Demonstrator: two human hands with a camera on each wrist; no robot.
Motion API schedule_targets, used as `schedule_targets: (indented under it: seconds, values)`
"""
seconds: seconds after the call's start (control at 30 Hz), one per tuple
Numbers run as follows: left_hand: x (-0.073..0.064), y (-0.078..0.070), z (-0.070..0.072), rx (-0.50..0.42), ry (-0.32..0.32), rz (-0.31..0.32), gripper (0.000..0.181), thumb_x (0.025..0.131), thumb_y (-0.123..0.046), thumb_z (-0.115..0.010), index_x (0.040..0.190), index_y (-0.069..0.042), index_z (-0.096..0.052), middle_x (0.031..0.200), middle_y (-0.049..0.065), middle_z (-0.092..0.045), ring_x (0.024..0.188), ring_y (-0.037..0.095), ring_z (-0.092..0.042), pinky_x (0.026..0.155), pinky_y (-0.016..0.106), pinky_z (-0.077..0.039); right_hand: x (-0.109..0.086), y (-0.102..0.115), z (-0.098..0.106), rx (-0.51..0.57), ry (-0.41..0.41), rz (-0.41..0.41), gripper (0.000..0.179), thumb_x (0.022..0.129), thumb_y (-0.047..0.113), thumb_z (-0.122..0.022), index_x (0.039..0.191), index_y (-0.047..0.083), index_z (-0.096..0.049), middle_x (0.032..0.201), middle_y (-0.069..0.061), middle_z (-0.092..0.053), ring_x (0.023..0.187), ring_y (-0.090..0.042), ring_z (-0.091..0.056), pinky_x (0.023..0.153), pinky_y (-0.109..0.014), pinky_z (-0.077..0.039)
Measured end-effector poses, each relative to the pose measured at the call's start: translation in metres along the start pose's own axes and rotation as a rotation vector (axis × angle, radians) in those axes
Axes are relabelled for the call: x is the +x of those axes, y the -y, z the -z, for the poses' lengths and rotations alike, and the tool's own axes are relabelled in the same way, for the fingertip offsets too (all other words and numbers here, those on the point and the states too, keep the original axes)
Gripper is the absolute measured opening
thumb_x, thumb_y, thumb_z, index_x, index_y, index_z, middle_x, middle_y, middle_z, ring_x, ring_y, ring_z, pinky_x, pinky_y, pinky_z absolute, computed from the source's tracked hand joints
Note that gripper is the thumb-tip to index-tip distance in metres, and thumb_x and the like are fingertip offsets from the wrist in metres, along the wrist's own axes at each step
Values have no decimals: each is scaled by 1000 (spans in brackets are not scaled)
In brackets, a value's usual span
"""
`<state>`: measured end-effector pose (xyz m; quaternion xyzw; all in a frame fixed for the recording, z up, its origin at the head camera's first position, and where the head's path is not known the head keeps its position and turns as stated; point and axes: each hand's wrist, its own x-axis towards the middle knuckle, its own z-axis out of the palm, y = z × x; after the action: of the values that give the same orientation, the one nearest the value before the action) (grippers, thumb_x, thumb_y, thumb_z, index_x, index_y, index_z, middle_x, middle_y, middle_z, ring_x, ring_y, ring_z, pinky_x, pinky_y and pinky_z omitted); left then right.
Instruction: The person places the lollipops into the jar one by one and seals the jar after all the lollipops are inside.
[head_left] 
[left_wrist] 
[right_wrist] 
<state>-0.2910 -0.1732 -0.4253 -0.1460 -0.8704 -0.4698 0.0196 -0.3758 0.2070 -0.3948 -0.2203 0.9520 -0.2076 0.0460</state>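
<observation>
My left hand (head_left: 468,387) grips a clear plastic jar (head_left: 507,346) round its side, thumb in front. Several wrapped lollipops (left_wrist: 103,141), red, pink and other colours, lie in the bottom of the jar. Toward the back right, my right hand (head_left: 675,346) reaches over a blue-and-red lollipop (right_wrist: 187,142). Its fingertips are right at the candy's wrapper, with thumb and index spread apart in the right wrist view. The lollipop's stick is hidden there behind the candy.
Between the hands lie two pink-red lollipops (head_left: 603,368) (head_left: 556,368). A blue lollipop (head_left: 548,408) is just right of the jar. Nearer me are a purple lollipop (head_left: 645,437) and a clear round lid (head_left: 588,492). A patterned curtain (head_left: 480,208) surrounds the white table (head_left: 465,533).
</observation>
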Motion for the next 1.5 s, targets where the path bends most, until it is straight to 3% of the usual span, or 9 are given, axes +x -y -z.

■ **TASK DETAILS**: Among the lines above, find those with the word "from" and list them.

■ **EXERCISE ANSWER**:
thumb_x, thumb_y, thumb_z, index_x, index_y, index_z, middle_x, middle_y, middle_z, ring_x, ring_y, ring_z, pinky_x, pinky_y, pinky_z absolute, computed from the source's tracked hand joints
Note that gripper is the thumb-tip to index-tip distance in metres, and thumb_x and the like are fingertip offsets from the wrist in metres, along the wrist's own axes at each step

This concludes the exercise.